What is being asked:
Check each line of the listing for the string "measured". Copy those where it appears.

Data excerpt:
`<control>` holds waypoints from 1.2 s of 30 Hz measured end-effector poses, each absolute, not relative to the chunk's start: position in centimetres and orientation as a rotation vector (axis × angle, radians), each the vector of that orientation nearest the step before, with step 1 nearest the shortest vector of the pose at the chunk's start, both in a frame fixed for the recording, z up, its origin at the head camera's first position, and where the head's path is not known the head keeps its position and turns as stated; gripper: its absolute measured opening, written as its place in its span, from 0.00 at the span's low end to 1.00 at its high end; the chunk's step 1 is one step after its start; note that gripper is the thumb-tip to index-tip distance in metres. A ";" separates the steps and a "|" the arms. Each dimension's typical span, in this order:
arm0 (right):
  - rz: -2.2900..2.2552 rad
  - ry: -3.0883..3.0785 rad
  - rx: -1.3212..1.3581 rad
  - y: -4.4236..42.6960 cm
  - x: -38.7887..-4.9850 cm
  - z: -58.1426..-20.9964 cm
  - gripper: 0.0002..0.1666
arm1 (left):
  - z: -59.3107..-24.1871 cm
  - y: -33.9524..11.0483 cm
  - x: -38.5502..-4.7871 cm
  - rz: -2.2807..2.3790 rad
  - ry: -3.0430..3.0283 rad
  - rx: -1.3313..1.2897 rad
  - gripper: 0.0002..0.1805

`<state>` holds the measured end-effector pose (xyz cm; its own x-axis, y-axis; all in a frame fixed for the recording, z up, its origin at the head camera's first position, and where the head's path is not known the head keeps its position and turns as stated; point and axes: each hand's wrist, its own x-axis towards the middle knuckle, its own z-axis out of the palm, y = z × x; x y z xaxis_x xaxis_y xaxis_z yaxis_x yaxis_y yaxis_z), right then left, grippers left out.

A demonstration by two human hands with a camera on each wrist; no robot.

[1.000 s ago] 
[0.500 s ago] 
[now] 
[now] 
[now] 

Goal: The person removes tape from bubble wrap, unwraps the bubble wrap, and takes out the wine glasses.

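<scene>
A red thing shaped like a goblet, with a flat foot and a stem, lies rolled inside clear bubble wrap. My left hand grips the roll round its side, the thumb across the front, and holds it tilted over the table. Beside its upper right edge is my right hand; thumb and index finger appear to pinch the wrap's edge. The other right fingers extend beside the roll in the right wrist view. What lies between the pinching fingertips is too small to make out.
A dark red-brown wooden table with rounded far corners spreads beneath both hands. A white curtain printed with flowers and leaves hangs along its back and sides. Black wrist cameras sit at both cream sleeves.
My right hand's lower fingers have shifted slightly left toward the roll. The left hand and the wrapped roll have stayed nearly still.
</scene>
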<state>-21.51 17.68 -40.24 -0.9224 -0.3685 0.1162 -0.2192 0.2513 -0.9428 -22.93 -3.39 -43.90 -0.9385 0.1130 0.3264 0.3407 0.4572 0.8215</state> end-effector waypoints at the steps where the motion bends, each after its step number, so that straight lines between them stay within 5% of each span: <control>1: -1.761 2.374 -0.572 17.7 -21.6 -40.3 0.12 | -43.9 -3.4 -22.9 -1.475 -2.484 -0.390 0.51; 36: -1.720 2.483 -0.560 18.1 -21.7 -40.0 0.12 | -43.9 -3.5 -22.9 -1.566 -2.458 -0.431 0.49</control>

Solution to the problem:
`<control>` holds waypoints from 1.2 s of 30 Hz measured end-effector poses, each absolute, not relative to the chunk's start: position in centimetres and orientation as a rotation vector (axis × angle, radians), each the vector of that orientation nearest the step before, with step 1 nearest the shortest vector of the pose at the chunk's start, both in a frame fixed for the recording, z up, its origin at the head camera's first position, and where the head's path is not known the head keeps its position and turns as stated; gripper: its absolute measured opening, written as its place in its span, from 0.00 at the span's low end to 1.00 at its high end; the chunk's step 1 is one step after its start; note that gripper is the thumb-tip to index-tip distance in metres. A ";" separates the steps and a "|" the arms. Each dimension's typical span, in this order:
`<state>` holds the measured end-effector pose (xyz cm; its own x-axis, y-axis; all in a frame fixed for the recording, z up, its origin at the head camera's first position, and where the head's path is not known the head keeps its position and turns as stated; point and axes: each hand's wrist, its own x-axis towards the middle knuckle, its own z-axis out of the palm, y = z × x; x y z xaxis_x xaxis_y xaxis_z yaxis_x yaxis_y yaxis_z), right then left, grippers left out.

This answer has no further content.